Three Reasons Americans Should Care About the Policy Implications Of The Royal Baby

I totally understand skeptics like the New Yorker’s Lauren Collins, who are disinclined to be excited by the news that Kate Middleton is in labor, and who find their republican spines stiffening at the brouhaha. We’re American, and we fought a war for the right to care about Michelle Obama’s arms, rather than Kate Middleton’s birthing suite. But if you’re feeling superior about the paparazzi, and the pending tea towel boom in Britain, and all the ludicrous pomp and circumstance surrounding both the birth and the announcement thereof, you might want to hold up a moment. The Duke and Duchess of Cambridge may be an awfully privileged set of parents, but the circumstances of the arrival of their first child hold three important ideas for those of us in the former colonies about how we could be doing better by ordinary parents — and when it comes to women leaders.

1. It’s a reminder that Britain outranks us when it comes to paid maternity and paternity leave: It’s easy to mock Prince William for getting two weeks of paid parental leave on the birth of his first child, for which he’ll receive $206. It’s not as if that’s a make-or-break figure for the Cambridge family. But given that the United States remains the only industrialized country in the world that doesn’t require employers to give mothers paid time off when they have children — the Family and Medical Leave Act only grants employees 12 weeks of unpaid leave per work year, and makes extending paid leave discretionary — it’s a striking illustration, both culturally and politically, of how far we in the United States are behind the rest of the First World. William may be a member of the Royal Family and second in line for the British throne, but he has an actual job as a Royal Air Force search and rescue pilot, and by taking time off and getting paid for it, he’s setting a great model both for policy, and for dads who have paid leave available to them, but might be skittish about taking time off work to settle in with their new children and to help their partners.


2. If she’s a girl, the Royal Baby will make British human rights history : As Amy Davidson explains in the New Yorker, the announcement that the Duke and Duchess of Cambridge were expecting coincided with an important development. After centuries of male-preference primogeniture, in which a girl who’d otherwise be heir to the British royal throne can get leapfrogged by her brothers, the Commonwealth countries have agreed to change their policy, which would put Kate and William’s daughter, if they have one, third in line for the British throne, even if she someday has brothers. Does this mean sexism is over forever? Of course not, just as the ascension of women into the top ranks of corporate America doesn’t mean things are changing for women in service occupations. But that doesn’t mean that the eradication of sexist barriers, wherever they stand, is unimportant. As long as the closest a woman gets to the top office into the United States is by marriage, Britain’s willingness to be ruled by women, both by birth and by election, is doing more to challenge the idea that only men can lead countries than our democratic system has achieved so far.3. It’s an opportunity to shine a light on maternal death rates in the U.K. and elsewhere: In 2010, the United Kingdom’s maternal death rate was 12 per 100,000 live births.

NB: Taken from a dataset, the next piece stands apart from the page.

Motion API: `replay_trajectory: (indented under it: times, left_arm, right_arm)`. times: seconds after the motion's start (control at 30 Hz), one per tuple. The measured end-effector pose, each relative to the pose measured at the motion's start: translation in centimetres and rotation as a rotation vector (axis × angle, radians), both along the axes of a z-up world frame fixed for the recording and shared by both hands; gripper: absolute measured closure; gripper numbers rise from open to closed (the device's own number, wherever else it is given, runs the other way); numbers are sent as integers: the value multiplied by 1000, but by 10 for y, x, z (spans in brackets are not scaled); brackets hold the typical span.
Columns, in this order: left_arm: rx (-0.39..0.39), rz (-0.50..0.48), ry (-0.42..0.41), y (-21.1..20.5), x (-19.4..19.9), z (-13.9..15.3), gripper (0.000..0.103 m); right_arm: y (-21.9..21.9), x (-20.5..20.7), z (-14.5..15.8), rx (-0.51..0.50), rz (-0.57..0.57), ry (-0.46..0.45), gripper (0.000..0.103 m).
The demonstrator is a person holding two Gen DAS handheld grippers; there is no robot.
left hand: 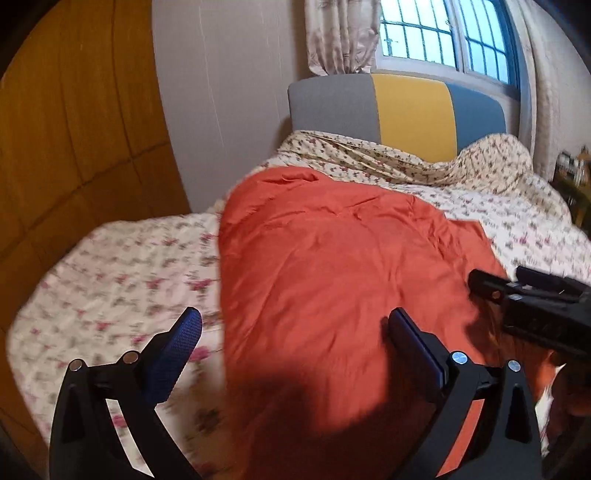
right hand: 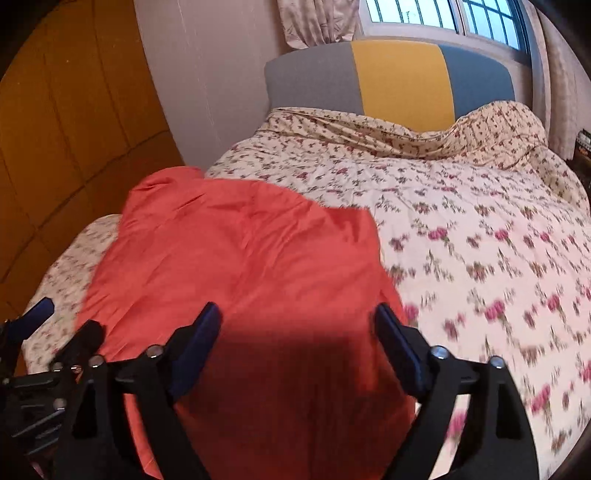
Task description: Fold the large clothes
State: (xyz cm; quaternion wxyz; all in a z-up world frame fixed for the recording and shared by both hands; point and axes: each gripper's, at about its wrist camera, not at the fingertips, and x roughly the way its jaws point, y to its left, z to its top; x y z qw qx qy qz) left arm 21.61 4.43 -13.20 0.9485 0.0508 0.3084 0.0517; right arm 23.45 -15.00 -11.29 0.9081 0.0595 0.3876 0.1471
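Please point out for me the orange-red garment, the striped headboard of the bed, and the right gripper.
Orange-red cloth garment (right hand: 240,266): right wrist view, its flat middle.
Grey, yellow and blue padded headboard (left hand: 413,107): left wrist view, its yellow band.
Right gripper (right hand: 299,328): right wrist view, midway between its fingertips.

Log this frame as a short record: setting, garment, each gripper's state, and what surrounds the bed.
setting: bedroom, bed covered by a floral quilt
garment: orange-red garment lying spread on the quilt, lightly creased, nearer the bed's left edge
left gripper: open, nothing between its fingers, above the garment's near left part
right gripper: open, nothing held, above the garment's near end
headboard: grey, yellow and blue panels
window: barred, behind the headboard, curtain beside it
left side: wooden wardrobe
fold progress: cannot tell
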Motion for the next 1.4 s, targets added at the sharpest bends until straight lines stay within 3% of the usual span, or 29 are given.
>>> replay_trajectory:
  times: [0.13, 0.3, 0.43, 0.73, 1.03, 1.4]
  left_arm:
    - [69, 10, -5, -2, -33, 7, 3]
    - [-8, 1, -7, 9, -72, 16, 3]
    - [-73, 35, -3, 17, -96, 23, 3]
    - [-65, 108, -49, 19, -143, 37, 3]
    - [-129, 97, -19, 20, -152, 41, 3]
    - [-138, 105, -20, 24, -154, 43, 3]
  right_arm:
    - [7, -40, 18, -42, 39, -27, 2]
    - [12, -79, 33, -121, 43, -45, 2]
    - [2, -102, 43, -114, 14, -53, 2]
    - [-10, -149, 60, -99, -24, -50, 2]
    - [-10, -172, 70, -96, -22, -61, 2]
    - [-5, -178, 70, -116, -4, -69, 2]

In the United States, it was almost twice as high, at 21 maternal deaths for 100,000 live births. These numbers are excellent in comparison to countries like Chad, which had the dubious distinction of topping the list that year with 1,100 maternal deaths per 100,000 live births. But given, as the New York Times reported earlier this month, that Americans pay more to give birth than citizens of any other country — we spend $50 billion on the 4 million births that happen in the U.S. each year — you’d think we’d be getting better outcomes for our money.